This is where I get confused. One of the reasons listed in the link you added suggested that this would be possible if i changed job.

"You can only transfer your occupational pension scheme benefits
to a PRSA if you have been a member of the scheme for 15 years
or less, and the scheme is being wound up *or you are changing job*."

I was wondering why the broker was suggesting the Retirement Bond to me and not forming part of the PRSA. I was wondering if I would lose value in the transfer from my company's pension to the PRSA (if this was possible). 

Yeah, trying to get as much information as possible from independent sources, including a friend of a friend who works in the area said that the lump-sum contribution from a company pension (which I have now left/no longer contributing to) to a PRSA would be straightforward. 

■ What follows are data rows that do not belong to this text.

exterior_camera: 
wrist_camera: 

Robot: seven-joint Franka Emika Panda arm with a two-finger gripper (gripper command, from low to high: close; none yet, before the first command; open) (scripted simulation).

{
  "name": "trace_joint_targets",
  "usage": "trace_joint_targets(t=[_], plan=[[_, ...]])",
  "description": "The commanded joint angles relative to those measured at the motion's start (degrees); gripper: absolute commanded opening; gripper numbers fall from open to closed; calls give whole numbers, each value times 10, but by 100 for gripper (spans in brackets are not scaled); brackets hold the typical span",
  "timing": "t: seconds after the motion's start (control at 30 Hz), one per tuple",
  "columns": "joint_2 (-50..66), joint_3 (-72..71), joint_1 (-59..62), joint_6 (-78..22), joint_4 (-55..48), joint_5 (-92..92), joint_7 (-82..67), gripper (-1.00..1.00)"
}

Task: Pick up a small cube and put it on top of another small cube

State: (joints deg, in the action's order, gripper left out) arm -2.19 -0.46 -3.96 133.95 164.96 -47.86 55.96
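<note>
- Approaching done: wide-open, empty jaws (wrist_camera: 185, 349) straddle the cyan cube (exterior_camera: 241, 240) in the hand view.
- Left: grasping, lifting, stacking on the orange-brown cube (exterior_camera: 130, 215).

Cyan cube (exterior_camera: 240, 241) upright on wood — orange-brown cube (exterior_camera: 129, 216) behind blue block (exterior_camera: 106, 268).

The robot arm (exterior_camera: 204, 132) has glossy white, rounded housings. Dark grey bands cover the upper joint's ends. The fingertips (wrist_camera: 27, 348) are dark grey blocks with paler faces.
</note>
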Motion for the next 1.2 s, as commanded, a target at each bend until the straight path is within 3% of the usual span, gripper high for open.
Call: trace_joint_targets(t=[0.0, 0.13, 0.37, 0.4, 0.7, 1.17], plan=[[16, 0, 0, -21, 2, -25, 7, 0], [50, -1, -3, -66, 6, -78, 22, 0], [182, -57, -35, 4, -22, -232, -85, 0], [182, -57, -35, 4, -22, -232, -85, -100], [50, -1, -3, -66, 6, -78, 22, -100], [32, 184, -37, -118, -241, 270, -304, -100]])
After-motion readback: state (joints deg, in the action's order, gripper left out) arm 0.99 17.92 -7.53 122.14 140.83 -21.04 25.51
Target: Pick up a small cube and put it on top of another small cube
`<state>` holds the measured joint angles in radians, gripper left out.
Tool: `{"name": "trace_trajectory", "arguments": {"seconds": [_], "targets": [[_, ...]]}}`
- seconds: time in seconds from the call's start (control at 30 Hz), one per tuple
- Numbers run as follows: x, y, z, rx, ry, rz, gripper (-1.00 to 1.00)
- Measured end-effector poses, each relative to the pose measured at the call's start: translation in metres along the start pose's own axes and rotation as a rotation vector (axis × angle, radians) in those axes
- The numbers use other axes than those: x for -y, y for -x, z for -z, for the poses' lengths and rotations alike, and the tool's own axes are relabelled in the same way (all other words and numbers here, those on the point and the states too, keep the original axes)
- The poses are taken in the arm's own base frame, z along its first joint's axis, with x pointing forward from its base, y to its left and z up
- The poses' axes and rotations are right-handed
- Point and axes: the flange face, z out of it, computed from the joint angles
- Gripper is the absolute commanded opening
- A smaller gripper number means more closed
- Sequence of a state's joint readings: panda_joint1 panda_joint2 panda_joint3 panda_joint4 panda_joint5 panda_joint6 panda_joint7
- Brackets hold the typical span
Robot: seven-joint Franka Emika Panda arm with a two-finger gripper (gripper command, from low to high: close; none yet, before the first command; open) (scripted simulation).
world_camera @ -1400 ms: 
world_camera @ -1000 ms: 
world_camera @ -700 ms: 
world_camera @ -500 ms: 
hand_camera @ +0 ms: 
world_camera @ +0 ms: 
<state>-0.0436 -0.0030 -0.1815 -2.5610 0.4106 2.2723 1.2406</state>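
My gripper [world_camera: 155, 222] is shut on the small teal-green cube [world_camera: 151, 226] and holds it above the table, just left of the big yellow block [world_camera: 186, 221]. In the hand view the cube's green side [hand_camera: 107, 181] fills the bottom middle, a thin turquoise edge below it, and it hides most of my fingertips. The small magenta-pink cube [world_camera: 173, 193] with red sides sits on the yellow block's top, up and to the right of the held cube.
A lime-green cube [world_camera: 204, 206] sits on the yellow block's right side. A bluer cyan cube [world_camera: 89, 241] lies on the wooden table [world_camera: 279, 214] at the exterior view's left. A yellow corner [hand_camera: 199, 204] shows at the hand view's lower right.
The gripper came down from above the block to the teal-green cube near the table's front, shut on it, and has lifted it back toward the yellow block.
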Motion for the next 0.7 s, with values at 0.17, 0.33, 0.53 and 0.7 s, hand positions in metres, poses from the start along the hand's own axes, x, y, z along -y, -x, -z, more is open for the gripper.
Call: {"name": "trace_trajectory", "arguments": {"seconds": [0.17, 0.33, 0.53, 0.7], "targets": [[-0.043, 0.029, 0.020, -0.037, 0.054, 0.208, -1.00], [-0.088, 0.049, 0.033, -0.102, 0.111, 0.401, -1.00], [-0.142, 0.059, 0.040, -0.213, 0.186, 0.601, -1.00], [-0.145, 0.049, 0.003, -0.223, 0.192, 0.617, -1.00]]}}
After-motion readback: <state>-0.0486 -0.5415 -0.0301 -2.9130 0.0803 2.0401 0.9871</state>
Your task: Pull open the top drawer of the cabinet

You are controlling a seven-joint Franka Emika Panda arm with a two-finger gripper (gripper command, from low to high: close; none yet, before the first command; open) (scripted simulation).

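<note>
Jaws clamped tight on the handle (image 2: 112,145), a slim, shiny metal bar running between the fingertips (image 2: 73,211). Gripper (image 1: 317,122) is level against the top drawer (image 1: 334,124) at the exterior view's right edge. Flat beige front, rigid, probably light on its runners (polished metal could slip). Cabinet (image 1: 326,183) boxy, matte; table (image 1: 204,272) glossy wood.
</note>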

Thanks once again for the help.


----------



## ClubMan (13 Jun 2007)

MHarbour said:


> This is where I get confused.


Not surprising - pension stuff can be quite confusing and not always logical!


> One of the reasons listed in the link you added suggested that this would be possible if i changed job.
> 
> "You can only transfer your occupational pension scheme benefits
> to a PRSA if you have been a member of the scheme for 15 years
> or less, and the scheme is being wound up *or you are changing job*."


 Yes - but see here. My understanding is that if you are changing job (but the scheme is not being wound up) then you can transfer from the occupational scheme to a _PRSA _if the fund is valued at less than a certain amount (possible €10K or €12.7K as I mention in the other thread). However if it is above this then you need the actuarial report (certificate of comparison) before you can transfer. However nobody is doing these so while such a transfer is possible in theory, in practice it is not an option.

Since your occupational fund seems to be worth c. €20K or more I believe that the transfer to _PRSA _option is not open to you in practice even if allowed for under the relevant legislation.


> Yeah, trying to get as much information as possible from independent sources, including a friend of a friend who works in the area said that the lump-sum contribution from a company pension (which I have now left/no longer contributing to) to a PRSA would be straightforward.


 Again - while they may be correct in theory I believe that they are wrong in practice. 

Simple - eh?!


----------



## MHarbour (13 Jun 2007)

thanks again ClubMan.


----------